On September 15, 2014, Tablet, an online magazine which calls itself “A New Read on Jewish Life” published a piece by Yair Rosenberg - “15 American Rabbis You Haven’t Heard Of, But Should”. Since five of these fifteen are our colleagues (and of course many of us have heard of them!), this article gives us the opportunity to we learn more about them: Analia Bortz, Rachel Isaacs, Barry Dov Katz, Ethan Linden and Jason Rubenstein are among those leaders whose influence, says Tablet has been felt “around the country, in every denomination, even if you don’t know them by name.”
Jason Rubenstein reports that this Tablet article was a “surprise” to all five of them.
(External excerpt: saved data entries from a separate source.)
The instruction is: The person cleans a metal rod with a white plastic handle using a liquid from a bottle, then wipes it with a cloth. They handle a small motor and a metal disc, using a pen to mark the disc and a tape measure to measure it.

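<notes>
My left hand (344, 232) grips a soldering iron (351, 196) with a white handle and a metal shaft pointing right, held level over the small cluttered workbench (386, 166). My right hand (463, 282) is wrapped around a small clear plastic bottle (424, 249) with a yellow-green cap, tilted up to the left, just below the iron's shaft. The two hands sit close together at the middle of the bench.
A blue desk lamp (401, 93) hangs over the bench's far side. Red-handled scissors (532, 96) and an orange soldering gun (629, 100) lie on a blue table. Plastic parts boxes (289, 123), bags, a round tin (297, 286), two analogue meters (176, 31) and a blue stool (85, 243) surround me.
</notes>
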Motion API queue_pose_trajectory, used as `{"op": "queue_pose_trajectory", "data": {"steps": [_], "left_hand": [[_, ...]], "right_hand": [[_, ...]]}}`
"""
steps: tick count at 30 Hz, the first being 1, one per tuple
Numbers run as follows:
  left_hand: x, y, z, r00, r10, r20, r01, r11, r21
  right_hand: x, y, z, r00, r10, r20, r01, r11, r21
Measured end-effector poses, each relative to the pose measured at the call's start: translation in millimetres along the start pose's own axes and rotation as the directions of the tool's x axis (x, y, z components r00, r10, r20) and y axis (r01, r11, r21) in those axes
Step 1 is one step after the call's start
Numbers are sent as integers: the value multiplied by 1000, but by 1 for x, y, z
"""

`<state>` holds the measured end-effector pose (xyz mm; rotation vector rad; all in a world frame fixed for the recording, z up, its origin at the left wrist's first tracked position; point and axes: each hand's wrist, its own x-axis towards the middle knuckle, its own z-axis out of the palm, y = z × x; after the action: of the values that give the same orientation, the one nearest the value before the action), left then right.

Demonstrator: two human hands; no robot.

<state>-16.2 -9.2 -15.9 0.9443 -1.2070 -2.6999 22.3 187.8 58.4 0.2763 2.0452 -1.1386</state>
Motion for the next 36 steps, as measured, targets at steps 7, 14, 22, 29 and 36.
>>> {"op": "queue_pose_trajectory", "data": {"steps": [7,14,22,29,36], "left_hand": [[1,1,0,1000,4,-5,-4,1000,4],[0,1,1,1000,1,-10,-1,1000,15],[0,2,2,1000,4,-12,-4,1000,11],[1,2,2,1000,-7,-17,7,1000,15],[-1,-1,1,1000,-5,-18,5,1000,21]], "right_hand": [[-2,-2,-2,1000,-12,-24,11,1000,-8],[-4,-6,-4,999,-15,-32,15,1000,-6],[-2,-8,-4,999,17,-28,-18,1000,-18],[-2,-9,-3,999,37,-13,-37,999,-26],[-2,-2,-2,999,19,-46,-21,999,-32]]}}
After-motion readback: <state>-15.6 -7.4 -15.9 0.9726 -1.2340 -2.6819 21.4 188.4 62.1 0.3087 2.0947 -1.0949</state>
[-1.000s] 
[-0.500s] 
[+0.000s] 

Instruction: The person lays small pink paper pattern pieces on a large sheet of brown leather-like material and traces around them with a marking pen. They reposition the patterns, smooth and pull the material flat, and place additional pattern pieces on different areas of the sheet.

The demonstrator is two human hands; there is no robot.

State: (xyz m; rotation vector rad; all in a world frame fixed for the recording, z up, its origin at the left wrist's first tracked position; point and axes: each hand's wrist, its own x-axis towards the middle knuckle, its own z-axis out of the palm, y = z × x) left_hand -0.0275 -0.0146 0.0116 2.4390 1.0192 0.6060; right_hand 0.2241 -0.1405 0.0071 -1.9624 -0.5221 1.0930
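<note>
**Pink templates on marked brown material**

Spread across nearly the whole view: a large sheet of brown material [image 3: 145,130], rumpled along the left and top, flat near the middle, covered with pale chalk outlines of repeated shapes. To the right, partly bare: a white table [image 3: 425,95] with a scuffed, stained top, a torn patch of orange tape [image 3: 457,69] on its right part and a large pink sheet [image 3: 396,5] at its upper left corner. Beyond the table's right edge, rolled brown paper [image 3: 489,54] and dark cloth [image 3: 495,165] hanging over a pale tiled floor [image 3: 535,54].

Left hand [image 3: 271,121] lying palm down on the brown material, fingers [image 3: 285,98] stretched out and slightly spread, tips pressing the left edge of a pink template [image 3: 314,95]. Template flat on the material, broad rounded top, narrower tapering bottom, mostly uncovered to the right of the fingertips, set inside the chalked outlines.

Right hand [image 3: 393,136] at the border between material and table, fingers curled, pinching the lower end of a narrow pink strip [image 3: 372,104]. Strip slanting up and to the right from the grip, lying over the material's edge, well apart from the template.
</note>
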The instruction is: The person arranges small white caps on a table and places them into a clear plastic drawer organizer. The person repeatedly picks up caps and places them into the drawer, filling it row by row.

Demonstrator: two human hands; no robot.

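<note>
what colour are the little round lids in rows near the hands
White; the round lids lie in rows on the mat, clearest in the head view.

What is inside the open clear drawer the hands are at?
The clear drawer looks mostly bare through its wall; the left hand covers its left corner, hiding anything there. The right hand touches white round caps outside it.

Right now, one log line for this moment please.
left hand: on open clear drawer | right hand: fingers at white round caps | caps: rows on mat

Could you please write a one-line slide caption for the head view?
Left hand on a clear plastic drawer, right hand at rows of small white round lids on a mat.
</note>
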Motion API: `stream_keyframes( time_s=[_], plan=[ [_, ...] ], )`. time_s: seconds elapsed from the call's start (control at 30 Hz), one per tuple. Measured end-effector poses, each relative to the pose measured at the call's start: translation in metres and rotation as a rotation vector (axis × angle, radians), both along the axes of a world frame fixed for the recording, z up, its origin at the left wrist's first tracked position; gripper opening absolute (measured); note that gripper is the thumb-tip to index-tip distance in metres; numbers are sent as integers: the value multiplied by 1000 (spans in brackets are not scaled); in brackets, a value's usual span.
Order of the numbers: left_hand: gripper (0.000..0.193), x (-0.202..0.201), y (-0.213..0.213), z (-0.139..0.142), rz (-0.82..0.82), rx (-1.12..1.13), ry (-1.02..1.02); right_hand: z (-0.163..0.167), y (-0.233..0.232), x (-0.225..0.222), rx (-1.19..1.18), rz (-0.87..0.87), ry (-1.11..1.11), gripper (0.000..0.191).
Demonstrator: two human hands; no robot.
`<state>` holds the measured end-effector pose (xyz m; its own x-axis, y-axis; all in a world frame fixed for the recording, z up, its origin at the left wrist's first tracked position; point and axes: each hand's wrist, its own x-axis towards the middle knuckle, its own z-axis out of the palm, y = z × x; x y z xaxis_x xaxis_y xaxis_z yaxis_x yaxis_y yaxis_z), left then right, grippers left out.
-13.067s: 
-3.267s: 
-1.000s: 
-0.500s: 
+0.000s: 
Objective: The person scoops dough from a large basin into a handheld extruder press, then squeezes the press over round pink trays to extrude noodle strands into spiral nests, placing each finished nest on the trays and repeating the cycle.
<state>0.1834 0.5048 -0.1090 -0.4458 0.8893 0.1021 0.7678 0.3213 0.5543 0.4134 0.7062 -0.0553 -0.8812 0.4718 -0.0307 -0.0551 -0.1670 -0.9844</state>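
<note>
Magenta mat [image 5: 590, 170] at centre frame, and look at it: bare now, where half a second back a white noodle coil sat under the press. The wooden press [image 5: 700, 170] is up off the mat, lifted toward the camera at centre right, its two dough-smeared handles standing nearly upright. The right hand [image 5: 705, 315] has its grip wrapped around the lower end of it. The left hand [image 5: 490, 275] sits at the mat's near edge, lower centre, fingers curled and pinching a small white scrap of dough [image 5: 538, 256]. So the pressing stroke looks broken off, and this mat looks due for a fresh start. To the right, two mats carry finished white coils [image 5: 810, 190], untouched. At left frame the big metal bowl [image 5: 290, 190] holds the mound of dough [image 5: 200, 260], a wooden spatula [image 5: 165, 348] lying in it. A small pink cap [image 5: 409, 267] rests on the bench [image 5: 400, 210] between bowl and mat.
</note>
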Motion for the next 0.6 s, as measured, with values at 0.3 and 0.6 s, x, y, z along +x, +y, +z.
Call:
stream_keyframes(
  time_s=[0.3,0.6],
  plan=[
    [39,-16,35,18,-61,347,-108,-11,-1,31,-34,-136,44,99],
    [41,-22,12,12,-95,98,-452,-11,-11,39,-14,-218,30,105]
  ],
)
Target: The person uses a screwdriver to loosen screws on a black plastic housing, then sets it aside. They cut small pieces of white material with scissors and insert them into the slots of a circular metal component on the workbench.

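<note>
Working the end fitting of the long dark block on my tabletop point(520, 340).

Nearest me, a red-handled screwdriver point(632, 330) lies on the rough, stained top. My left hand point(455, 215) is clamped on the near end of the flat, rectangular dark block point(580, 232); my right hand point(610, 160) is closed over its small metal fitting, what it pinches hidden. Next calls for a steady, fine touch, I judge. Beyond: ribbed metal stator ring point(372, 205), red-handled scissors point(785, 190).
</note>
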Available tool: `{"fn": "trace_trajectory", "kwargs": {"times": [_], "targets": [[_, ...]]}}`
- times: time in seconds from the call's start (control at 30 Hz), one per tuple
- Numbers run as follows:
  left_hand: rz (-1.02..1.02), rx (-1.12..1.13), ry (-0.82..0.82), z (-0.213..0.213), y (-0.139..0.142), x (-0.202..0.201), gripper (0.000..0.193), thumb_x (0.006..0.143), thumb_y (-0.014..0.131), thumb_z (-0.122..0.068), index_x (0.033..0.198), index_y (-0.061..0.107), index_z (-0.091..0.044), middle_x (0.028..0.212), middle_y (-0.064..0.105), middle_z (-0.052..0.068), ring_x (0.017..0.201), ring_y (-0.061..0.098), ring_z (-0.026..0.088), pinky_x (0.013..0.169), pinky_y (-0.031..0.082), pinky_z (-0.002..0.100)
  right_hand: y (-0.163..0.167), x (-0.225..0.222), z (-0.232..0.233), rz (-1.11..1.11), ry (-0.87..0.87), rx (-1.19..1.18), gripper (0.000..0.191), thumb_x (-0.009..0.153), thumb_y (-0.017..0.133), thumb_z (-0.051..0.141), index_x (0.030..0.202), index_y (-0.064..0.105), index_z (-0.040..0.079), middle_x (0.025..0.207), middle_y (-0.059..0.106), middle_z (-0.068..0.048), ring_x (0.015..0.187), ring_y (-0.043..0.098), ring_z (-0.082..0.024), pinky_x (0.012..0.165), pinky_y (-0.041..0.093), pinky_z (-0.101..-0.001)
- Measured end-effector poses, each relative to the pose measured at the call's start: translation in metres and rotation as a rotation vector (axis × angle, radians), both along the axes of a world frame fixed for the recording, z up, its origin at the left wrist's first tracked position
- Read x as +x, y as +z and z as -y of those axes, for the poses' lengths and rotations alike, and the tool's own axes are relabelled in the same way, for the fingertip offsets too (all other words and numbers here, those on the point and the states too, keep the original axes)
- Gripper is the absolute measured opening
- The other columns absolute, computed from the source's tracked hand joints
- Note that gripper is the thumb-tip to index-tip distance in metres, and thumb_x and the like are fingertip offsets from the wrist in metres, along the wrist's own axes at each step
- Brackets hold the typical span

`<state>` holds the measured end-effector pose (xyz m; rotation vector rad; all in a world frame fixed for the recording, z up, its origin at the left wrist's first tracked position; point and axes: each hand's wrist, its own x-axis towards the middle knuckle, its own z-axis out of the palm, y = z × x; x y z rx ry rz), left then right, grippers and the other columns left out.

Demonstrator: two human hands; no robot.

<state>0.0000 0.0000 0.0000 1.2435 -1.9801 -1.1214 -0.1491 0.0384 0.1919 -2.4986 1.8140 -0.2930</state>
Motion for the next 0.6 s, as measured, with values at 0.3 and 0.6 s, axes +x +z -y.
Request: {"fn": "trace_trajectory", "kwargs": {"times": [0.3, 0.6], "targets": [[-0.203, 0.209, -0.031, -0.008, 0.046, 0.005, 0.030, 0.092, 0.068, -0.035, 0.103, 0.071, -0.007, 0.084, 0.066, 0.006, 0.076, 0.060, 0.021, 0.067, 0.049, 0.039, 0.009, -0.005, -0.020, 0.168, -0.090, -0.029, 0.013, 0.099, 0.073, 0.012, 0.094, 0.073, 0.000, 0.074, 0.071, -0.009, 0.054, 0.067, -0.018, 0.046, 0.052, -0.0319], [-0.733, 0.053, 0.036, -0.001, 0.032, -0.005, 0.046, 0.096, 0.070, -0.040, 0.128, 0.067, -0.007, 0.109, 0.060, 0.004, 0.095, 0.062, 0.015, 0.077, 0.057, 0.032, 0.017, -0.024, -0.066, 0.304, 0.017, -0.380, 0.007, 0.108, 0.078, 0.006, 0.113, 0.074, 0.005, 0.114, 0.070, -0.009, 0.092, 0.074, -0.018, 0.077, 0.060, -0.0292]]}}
Jason is Dean of Students at New York’s Mechon Hadar, an egalitarian yeshiva dubbed “the flagship of the independent minyan movement in America” by Tablet writer Rosenberg who credits Jason for his “personal and sensitive touch” and calls him “the soul of a post-denominational yeshiva”. Jason’s role at Mechon Hadar is an example of the proliferating opportunities for rabbis in nondenominational settings as the American Jewish community continues to evolve and give birth to new institutional life forms.
And Jason is particularly well suited to this stage of American Jewish life since he grew up in a Reform congregation (Temple Micah in Washington, DC), attended the egalitarian minyan at Harvard then led by our colleague Shai Held, went to the Orthodox minyan when the egal one wasn’t meeting, spent two years at Yeshivat Ma’ale Gilboa and considered attending Chovevei Torah for rabbinical school before deciding JTS was a better match.
This varied experience has given Jason a deep respect for the panoply of Jewish life. From his youth in a Reform congregation he carries a deep respect for the lessons of tikkun olam and the larger lesson that Judaism cares about the most important things in our lives. From the egal minyan at Harvard he came to an appreciation of Shabbat and the creation of community as “a bulwark against loneliness and human frailty”. And the Orthodox yeshivot in which he’s studied have left him with an abiding intimacy with the Torah, and an appreciation for the “uncompromising power of unapologetic obligation to Judaism”.
Jason at JTS
JTS was the first Conservative institution with which Jason affiliated and it continues to occupy an important place in his life, especially for the critical relationships he forged there. He particularly credits Mychal Springer for the work in pastoral care that she supervised and for the experience of doing a fellowship with the incomparable Bill Lebeau. Jason notes that his penchant for diversity in his Jewish life was reinforced by the first year seminar with Ed Feld who noted that while JTS is a Conservative institution, “I think of myself as training rabbis, not Conservative rabbis.” His take-away at JTS was “If you believe in what we’re teaching, you’ll do great things for the Jewish people.” And Torah, Jason notes, is “better than any one movement’s version of it.”
So at Mechon Hadar Jason not only teaches Talmud and Jewish Thought to the yeshiva’s many students, but also guides them in their learning and spiritual development and prepares them to do “those front line things” that rabbis do. And his day to day work also involves counseling, including how to negotiate the inevitable issues that arise with couples who are planning to marry. And since this doesn’t sound so different from the work of a congregational rabbi, does Jason see himself going down that path? A “solid maybe”, he says. But in the meantime he continues to do the work at Hadar, a new force in American Jewish life (two of whose co-founders are our colleagues Shai Held and Elie Kaunfer). Jason – who has certainly experienced a wide array of Jewish communities – describes Mechon Hadar as holding itself to the “highest standards that every Jewish community articulates”, which makes working there “challenging and hard in all the right ways”. And there is still much to do at Hadar: after 18 months of work on Hadar’s new website, Jason, a graduate of a math-science high school where he was, “high up on the nerd hierarchy”, is proud to have made a contribution to new possibilities for Torah created by the internet!